=== DATA ===
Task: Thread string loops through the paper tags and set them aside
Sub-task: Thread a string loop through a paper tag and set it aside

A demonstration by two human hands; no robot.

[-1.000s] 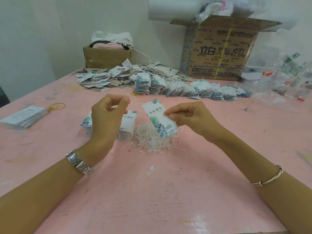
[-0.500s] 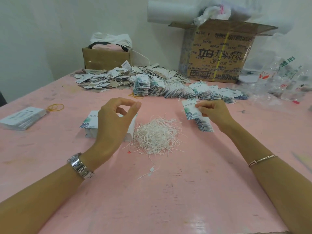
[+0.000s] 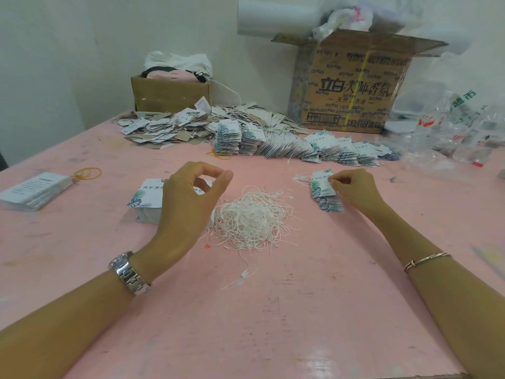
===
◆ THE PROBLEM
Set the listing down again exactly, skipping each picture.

◆ SOLUTION
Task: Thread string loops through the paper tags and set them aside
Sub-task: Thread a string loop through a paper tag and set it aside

A demonstration by two human hands; no robot.

[-1.000s] 
[-0.500s] 
[+0.000s] 

None of the exercise remains to be done.